Charles Hodge, teólogo reformado clássico, observou:

“A igreja não deve ser menos compassiva que seu Senhor, nem mais restritiva que as Escrituras. Nosso dever é interpretar a Palavra de Deus de maneira que proteja os vulneráveis e promova a justiça, sempre buscando o arrependimento e a reconciliação quando possível.”

Perguntas para Discernimento

Ao avaliar situações de possível abandono funcional, pastores e líderes podem considerar:

  • A conduta do cônjuge torna a convivência impossível ou perigosa?
  • Há um padrão estabelecido de comportamento destrutivo?
  • O ofensor demonstra arrependimento genuíno ou apenas remorso temporário?
  • O retorno à relação representaria um risco à segurança física ou psicológica?

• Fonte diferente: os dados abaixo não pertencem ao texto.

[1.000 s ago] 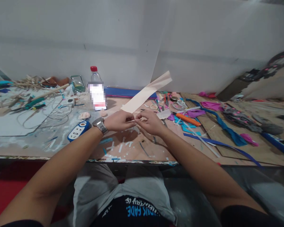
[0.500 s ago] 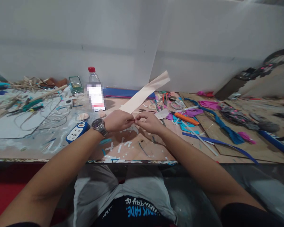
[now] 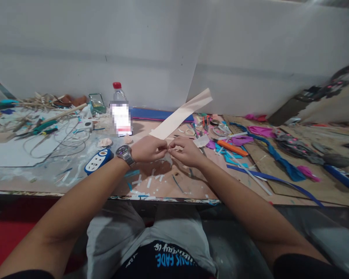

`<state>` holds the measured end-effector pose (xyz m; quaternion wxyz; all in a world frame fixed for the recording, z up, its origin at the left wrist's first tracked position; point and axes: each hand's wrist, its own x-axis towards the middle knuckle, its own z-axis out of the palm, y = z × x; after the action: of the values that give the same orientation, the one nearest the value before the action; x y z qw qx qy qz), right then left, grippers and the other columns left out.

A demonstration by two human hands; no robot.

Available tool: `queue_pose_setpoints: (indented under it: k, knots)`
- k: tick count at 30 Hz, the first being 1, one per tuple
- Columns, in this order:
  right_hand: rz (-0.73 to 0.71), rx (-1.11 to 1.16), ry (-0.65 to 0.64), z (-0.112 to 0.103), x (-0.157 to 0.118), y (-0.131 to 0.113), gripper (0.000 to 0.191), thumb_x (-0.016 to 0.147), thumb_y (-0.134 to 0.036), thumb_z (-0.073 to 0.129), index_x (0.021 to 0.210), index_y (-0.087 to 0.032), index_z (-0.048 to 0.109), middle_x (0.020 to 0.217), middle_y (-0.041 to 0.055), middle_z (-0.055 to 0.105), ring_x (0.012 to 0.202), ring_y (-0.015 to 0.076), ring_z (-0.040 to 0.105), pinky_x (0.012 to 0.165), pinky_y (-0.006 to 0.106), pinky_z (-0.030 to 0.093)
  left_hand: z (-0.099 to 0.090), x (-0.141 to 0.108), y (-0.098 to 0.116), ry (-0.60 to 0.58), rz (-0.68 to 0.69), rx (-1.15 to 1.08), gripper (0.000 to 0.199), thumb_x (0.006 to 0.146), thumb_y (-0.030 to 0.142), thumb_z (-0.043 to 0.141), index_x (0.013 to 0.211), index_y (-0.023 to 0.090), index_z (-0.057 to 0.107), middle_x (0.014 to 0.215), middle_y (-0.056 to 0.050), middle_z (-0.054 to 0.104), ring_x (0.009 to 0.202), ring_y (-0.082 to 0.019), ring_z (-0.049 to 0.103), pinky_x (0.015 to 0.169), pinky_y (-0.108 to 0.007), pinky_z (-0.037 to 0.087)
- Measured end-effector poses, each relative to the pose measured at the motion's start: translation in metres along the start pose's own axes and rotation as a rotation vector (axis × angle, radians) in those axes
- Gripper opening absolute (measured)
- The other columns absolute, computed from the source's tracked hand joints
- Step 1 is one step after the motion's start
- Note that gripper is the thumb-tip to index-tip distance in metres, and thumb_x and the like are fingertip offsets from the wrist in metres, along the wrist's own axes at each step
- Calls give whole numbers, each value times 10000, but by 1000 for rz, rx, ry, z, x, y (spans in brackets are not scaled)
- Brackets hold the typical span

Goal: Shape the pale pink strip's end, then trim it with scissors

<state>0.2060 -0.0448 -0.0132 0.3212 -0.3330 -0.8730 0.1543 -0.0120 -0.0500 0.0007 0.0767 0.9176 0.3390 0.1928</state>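
My left hand (image 3: 149,148), with a metal-banded watch (image 3: 125,155) on its wrist, meets my right hand (image 3: 187,151) above the middle of the table. Both are closed in a pinch, fingertips almost touching. Whatever lies between the fingertips is too small and too covered to name. A thin, pale, curved scrap (image 3: 168,158) shows just below the fingers; whether they hold it I cannot tell. Right behind my hands, a long cream-coloured strip (image 3: 182,115) slants up to the right, its near end partly hidden by my left hand.
A bottle with a red cap (image 3: 116,86) and a blue-and-white power strip (image 3: 98,162) stand left. Pliers (image 3: 43,127) and a cable lie farther left. On the right are an orange cutter (image 3: 232,148), a blue ribbon (image 3: 275,179), coloured scraps and a dark bottle (image 3: 289,106).
The view has shifted slightly, so the table's things appear a little farther right. My fingertips have drawn slightly apart, still pinched. The cream strip lies as before.
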Motion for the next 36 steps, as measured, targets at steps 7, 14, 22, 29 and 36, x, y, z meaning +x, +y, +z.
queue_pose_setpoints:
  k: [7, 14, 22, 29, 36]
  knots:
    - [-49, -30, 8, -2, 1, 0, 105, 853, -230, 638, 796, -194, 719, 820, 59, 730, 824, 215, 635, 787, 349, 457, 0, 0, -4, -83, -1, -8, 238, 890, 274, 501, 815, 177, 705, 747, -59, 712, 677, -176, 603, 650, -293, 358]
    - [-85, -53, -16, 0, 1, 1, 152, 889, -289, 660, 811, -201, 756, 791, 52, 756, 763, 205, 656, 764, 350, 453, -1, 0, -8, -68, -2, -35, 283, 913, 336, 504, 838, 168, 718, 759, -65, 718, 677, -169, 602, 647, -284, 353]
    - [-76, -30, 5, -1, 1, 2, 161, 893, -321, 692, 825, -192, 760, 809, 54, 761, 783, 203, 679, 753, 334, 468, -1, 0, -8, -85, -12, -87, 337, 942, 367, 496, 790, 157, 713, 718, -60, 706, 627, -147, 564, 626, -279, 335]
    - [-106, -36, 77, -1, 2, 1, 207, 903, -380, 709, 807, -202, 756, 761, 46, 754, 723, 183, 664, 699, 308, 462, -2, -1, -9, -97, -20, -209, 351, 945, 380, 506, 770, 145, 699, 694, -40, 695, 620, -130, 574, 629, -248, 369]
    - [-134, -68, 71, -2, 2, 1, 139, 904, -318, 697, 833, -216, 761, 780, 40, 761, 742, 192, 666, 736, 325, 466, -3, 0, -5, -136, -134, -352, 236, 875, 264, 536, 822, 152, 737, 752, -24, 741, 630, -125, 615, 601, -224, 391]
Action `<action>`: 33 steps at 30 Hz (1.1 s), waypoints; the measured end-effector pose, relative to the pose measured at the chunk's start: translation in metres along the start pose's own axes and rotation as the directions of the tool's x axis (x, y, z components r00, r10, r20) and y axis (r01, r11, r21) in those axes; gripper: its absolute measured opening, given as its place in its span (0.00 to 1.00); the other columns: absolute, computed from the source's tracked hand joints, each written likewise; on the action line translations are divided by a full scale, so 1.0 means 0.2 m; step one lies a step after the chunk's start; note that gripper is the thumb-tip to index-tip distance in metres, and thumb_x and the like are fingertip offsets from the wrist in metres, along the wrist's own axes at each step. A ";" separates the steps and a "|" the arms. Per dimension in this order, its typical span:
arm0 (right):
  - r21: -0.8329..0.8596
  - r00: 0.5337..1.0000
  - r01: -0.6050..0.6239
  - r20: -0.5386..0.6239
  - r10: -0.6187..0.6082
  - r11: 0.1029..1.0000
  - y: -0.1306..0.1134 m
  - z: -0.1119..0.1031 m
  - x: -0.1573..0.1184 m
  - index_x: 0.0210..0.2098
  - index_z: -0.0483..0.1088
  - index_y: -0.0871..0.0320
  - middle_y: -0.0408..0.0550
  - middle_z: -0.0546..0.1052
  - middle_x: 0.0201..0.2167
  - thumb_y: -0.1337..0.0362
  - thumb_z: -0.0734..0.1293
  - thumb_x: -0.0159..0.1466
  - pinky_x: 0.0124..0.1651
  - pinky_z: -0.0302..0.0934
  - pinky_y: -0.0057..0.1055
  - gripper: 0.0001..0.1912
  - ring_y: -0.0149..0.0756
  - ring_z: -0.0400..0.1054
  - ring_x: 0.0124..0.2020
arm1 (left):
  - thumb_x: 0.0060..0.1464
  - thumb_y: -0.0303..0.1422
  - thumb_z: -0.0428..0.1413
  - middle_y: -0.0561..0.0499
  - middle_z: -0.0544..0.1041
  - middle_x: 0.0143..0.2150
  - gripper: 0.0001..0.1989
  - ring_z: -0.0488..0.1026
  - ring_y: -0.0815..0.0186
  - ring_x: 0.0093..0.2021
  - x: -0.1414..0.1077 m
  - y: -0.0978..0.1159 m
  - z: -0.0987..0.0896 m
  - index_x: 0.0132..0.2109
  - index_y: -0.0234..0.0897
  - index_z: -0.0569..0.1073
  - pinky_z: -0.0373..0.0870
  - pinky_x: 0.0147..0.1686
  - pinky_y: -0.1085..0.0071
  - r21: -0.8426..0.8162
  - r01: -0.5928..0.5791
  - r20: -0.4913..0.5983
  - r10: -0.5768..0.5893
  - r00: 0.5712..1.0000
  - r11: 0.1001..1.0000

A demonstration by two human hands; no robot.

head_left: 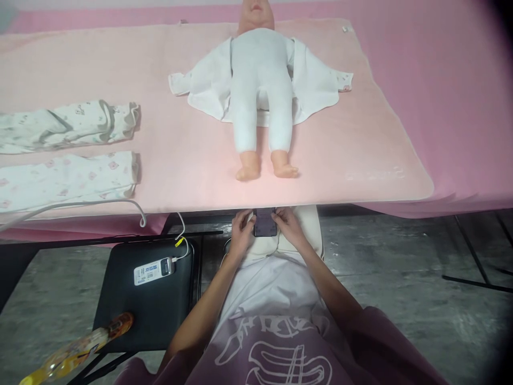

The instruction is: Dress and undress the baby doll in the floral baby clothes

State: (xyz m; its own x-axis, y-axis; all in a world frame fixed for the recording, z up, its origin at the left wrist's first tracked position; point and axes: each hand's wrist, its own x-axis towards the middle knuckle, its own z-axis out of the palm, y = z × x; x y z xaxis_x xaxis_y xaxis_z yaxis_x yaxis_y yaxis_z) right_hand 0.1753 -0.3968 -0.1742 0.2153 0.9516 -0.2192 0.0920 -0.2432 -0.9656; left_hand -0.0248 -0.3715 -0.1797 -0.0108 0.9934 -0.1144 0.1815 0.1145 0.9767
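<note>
Low at my lap, just under the table's front edge, a dark smartphone is held between both hands. My left hand grips its left side, thumb on the edge of the screen. Its right side is gripped by my right hand, thumb also at the screen. The phone's far end is partly hidden by the table edge. On the table above lies a baby doll on its back in a white body suit, feet toward me. A white jacket is spread open beneath it, sleeves out to both sides.
A pink mat covers much of the table. Two folded patterned baby garments lie at the left, near a grey cable. On a black stool are a white power bank and a bottle.
</note>
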 end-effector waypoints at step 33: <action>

Graça e Verdade no Ministério do Divórcio

Imagem DIVÓRCIO ORAÇÃO Casal orando juntos
“Buscando discernimento bíblico em situações matrimoniais complexas”

A teologia reformada sobre divórcio e novo casamento busca equilibrar dois princípios fundamentais: a santidade do pacto matrimonial e a proteção dos vulneráveis. Reconhecer exceções bíblicas ao princípio da indissolubilidade não enfraquece nossa visão do casamento; pelo contrário, demonstra nossa compreensão da seriedade com que Deus trata as violações deste pacto.

A igreja é chamada a ministrar com graça e verdade em situações de divórcio, evitando tanto o legalismo que aprisiona as vítimas quanto a permissividade que banaliza o casamento. Ao interpretar as Escrituras com fidelidade e compaixão, mantemos o testemunho da santidade do casamento enquanto demonstramos o caráter protetor de nosso Deus.

Como pastores, conselheiros e membros da comunidade de fé, somos desafiados a buscar a sabedoria divina em cada caso, reconhecendo que o divórcio, embora nunca o ideal de Deus, pode ser em algumas situações a aplicação mais fiel dos princípios bíblicos de proteção, justiça e paz.

Somente Cristo! Pr. Reginaldo Soares.